Agenda 2030 and search for coherence

United Nations Office for Disaster Risk Reduction - Regional Office for Africa
(from left): Mr. Xavier Agostinho Chavana, Mozambique government, Dr. Ailsa Holloway, Stellenbosch University, Prof. Wadid Erian, League of Arab States, Mr. Robert Glasser, UNISDR head, Ms. Katie Peters, ODI (Photo: UNISDR)
(from left): Mr. Xavier Agostinho Chavana, Mozambique government, Dr. Ailsa Holloway, Stellenbosch University, Prof. Wadid Erian, League of Arab States, Mr. Robert Glasser, UNISDR head, Ms. Katie Peters, ODI (Photo: UNISDR)

BALACLAVA, Mauritius, 23 November, 2016 - The challenge of how to ensure coherence across the key frameworks which comprise the 2030 Sustainable Development Agenda is a hot issue for discussion this week at the 6th Session of the Africa Regional Platform for Disaster Risk Reduction.

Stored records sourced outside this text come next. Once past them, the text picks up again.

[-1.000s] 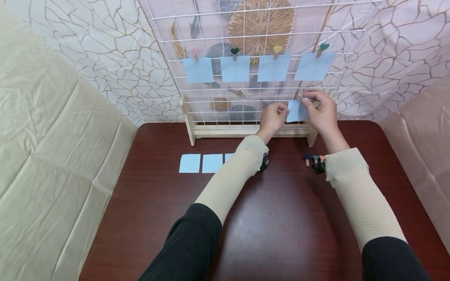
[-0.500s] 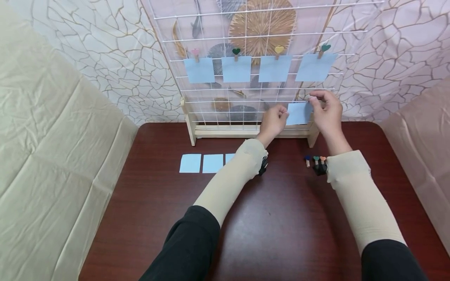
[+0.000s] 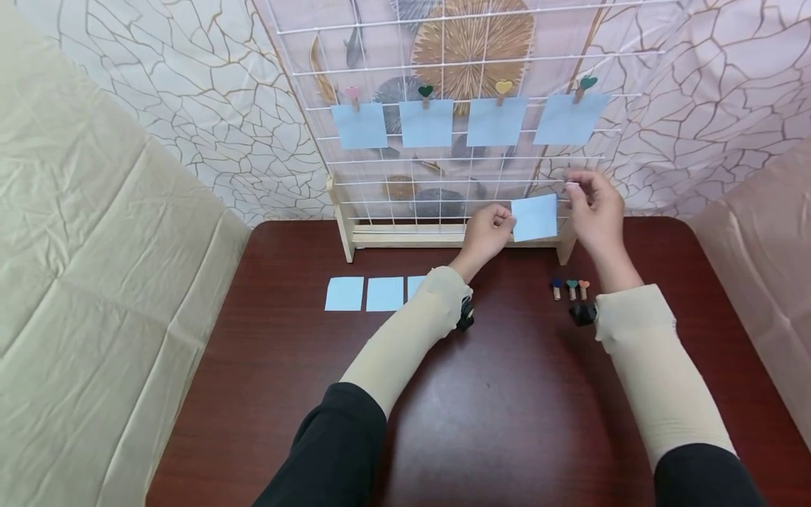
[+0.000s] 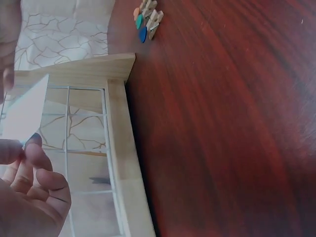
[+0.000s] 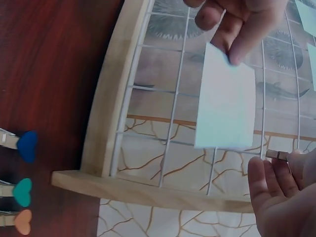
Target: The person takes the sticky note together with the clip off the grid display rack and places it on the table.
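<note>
My left hand (image 3: pixel 486 236) pinches the left edge of a light blue paper square (image 3: pixel 535 217), held tilted in front of the grid's lower right part. In the right wrist view that paper (image 5: pixel 226 103) hangs from the left thumb and finger. Just right of it and apart from it, my right hand (image 3: pixel 597 211) is raised near the rack's right side. Between its thumb and fingers it pinches a small wooden clothespin (image 5: pixel 277 155), mostly hidden by the thumb. The white wire grid rack (image 3: pixel 405 241) stands on a wooden base at the back of the table.
Several blue squares (image 3: pixel 360 127) hang in a row, clipped by heart clothespins (image 3: pixel 425 91). More paper squares (image 3: pixel 344 293) lie on the dark red table (image 3: pixel 494 422), partly behind my left forearm. Blue, green and orange heart clothespins (image 3: pixel 572 288) lie by my right wrist.
My left hand has drawn the paper square down and slightly left, away from my right hand. The right hand has shifted a little right, still pinching the clothespin.
</note>
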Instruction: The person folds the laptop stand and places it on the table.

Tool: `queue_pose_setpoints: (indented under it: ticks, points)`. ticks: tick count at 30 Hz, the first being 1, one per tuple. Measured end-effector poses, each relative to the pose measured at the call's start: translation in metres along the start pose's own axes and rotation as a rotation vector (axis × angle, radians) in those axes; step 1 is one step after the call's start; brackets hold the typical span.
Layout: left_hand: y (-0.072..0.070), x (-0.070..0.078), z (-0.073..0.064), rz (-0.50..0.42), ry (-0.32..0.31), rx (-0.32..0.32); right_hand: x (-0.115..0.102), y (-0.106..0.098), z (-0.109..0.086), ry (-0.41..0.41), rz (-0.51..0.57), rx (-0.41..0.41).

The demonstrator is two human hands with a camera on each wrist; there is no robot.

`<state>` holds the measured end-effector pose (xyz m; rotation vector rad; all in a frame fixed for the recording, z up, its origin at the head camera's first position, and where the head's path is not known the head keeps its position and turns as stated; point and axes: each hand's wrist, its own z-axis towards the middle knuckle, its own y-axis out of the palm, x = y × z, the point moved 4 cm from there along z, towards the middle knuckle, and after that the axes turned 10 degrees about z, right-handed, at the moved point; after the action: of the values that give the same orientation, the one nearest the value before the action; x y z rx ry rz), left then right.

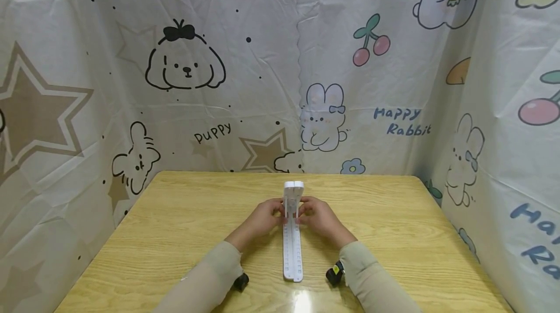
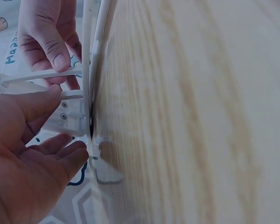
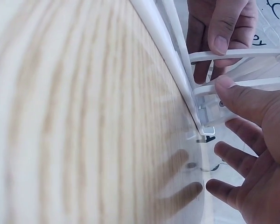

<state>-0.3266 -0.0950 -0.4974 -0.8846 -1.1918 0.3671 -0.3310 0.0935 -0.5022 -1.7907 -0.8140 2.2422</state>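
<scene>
White stand (image 1: 288,254) points forward lengthwise; left fingers (image 2: 74,156) and right fingers (image 3: 235,158) pinch its struts (image 3: 256,53).

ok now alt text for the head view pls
A person's left hand and right hand hold a white folding stand from either side on a wood-grain table; it runs lengthwise toward the viewer, far end raised. Behind hangs cloth printed with cartoon stars and animals.

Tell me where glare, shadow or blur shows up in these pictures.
Head view: glare on the table at the bottom, below the white stand; left wrist view: dim, bluish, close-up table grain soft; right wrist view: brighter, with dark finger-shaped patches on the table, shadows or reflections, can't tell.
</scene>
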Motion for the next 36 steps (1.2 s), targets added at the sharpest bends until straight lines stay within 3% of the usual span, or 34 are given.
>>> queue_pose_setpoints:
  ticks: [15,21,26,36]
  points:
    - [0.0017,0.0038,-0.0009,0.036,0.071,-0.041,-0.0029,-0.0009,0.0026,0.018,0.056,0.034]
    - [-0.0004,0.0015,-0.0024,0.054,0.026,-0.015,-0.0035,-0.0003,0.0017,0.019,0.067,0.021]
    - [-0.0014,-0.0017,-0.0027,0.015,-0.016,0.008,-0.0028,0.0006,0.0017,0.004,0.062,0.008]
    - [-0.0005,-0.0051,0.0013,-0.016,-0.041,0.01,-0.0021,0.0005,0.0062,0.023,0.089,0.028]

Concerns were addressed yesterday on how to avoid working in silos on disaster risk reduction, climate change adaptation and achieving the Sustainable Development Goals (SDGs) at a working session on Understanding Disaster Risk. The UN Secretary-General’s Special Representative for Disaster Risk Reduction,

Mr. Robert Glasser, pointed out that work on drafting indicators for measuring reductions in disaster losses under the global plan, the Sendai Framework for Disaster Risk Reduction, were just agreed last week.

“It is not too late to build coherence. We have just finished building the indicators for Sendai and these have been linked to the relevant SDGs to avoid duplication of effort when it comes to implementation and reporting,” said Mr. Glasser who chaired the working session.

Dr. Ailsa Holloway, Stellenbosch University, South Africa, made a plea for greater funding and access to disaster risk studies so that more students could join the hundreds of Masters graduates from African universities who were adding greatly to the region’s understanding of disaster risk.

“African universities in disaster prone countries are beginning to sustainably build really solid capacity to research disaster risks especially at sub-national scale,” she said.

Dr. Holloway referenced the need to work better across different knowledge domains and cited the introduction of a Masters in Disaster Management by Uganda’s Makerere University’s School of Public Health as a good example.“It means that the graduates have capacity to probe a new risk knowledge domain that was previously inaccessible, maybe even invisible to us, that provides insights on the public health-disaster risk management interface.”

Mr. Xavier Agostinho Chavana, Deputy National Director for Monitoring and Evaluation, Ministry of Economy and Finance, outlined how Mozambique’s approach to disaster risk and the post-2015 frameworks was informed by experiences such as the 2000 floods which killed 800 people and affected five million.

Risk informed decisions are also based on inputs required at national level to implement the Sendai Framework, the SDGs, and the Paris Agreement on climate. Where the government decides to invest in DRR is also shaped by analysis of existing data and future challenges.

Decentralisation of DRR activity started in 2003 with the targeting of 10,000 at-risk local communities where 18,000 people are engaged as first responders and local actors. DRR education is part of the school curriculum and teachers are supported as champions at local level.

Mr. Chavana admitted that financial resources are still concentrated at the central level and there is limited capacity at local level to address roots of disaster risk including land use planning.

Prof. Wadid Erian, Director, Land and Water Uses Division, League of Arab States, called for closer cooperation between the natural and social sciences to ensure that disaster risk and loss data is put to use in a context where there is good understanding of people’s vulnerability, particularly to unexpected and unprecedented shocks and stresses such as the drought in Syria which preceded the Arab Spring.

Dr. Erian said that information and knowledge sharing is a good solution for dealing with transboundary issues. The emphasis needs to be placed on action with local communities based on a full understanding of disaster risk.

ODI Research Fellow, Ms. Katie Peters, said that the idea of “coherence” across the SDGs, Sendai Framework and the Paris Agreement offered “a means to address the complexity of the real-world challenges facing national governments and at-risk communities.”

She recommended that expert working groups defining indicators for the various frameworks combine their efforts. This is happening for the disaster-related targets of the SDGs and the Sendai Framework.

Ms. Peters concluded that monitoring and data collection should be fully embedded in national statistics offices to support a culture of evidence-based learning at the national and sub-national level. Third, each country would undertake a process to articulate a set of interim targets to track progress towards the 2030 goals, in linked ways, across the frameworks.